CA6: When the question of nexus is close, GFE is the answer

When the question of nexus of probable cause of a crime to a defendant’s home is close, the good faith exception provides the answer. United States v. Reed, 2021 U.S. App. LEXIS 9526 (6th Cir. Apr. 1, 2021):

This case raises a recurring Fourth Amendment question. Suppose that the police uncover evidence that an individual is illegally selling drugs. When does that evidence create probable cause to search the individual’s home for drugs, drug proceeds, or other evidence of drug dealing? We have “struggled” to answer this question in a consistent way because it implicates two competing principles. United States v. Ardd, 911 F.3d 348, 351 (6th Cir. 2018). Under the first principle, probable cause to arrest a suspect for a crime does not necessarily create probable cause to search the suspect’s home. So our cases, at times, say that officers need additional evidence of a “nexus” between the drug dealing and the dealer’s home. United States v. Brown, 828 F.3d 375, 383-84 (6th Cir. 2016). Under the second principle, the probable-cause test allows officers to make common-sense conclusions about where people hide things. So our cases also say that evidence of a drug dealer’s ongoing drug activity can sometimes create this nexus to search the dealer’s home. United States v. Sumlin, 956 F.3d 879, 886 (6th Cir. 2020).

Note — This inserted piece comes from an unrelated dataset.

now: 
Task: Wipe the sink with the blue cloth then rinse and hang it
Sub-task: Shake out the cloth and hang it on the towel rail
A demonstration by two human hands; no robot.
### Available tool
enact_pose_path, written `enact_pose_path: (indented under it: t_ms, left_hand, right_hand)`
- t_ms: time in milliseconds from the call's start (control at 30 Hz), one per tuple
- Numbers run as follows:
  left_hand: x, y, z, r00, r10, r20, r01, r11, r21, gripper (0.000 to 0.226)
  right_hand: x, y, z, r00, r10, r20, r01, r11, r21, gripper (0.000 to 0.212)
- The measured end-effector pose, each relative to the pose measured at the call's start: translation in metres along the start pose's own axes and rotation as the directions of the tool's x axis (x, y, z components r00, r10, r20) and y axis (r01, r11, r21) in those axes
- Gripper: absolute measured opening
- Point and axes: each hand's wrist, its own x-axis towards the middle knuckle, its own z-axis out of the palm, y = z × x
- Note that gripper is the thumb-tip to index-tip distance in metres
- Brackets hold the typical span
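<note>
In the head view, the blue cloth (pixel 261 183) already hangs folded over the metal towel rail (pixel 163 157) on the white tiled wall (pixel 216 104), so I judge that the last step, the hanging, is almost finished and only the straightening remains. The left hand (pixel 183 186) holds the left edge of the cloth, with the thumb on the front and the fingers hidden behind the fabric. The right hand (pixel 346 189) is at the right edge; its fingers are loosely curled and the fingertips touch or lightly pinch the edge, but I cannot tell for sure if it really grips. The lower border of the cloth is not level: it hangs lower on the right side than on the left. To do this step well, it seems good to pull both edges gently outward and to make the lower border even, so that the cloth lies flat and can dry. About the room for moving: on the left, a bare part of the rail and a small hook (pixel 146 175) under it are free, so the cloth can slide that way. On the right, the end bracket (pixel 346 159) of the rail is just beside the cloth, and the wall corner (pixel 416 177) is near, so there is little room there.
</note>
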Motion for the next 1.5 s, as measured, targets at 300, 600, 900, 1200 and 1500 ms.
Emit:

It can be difficult to decide which of these principles controls. The judicial disagreement in this case over whether the police had probable cause to search Terry Reed’s home proves the point. Relying on the second principle, a magistrate judge held that probable cause existed because an officer’s affidavit showed that Reed was a drug dealer engaged in ongoing drug activity. Relying on the first, the district court held that probable cause did not exist because the affidavit lacked other evidence connecting Reed’s drug activity to his home. Yet we need not decide who was right. This appeal concerns only whether the district court properly suppressed the evidence discovered during the search despite a state judge’s warrant to undertake it. Even when a search violates the Fourth Amendment, the Supreme Court has held that courts should not suppress evidence if the police reasonably relied on a judge’s decision that probable cause justified a warrant. United States v. Leon, 468 U.S. 897, 922-23, 104 S. Ct. 3405, 82 L. Ed. 2d 677 (1984). And given our “unsettled jurisprudence” on this nexus question, the police could reasonably rely on the judge’s finding that Reed’s ongoing drug activity provided probable cause to search his home. United States v. Hodge, 246 F.3d 301, 309 (3d Cir. 2001) (Alito, J.). Without deciding the thornier constitutional question, then, we hold only that the district court should not have suppressed the evidence. We reverse.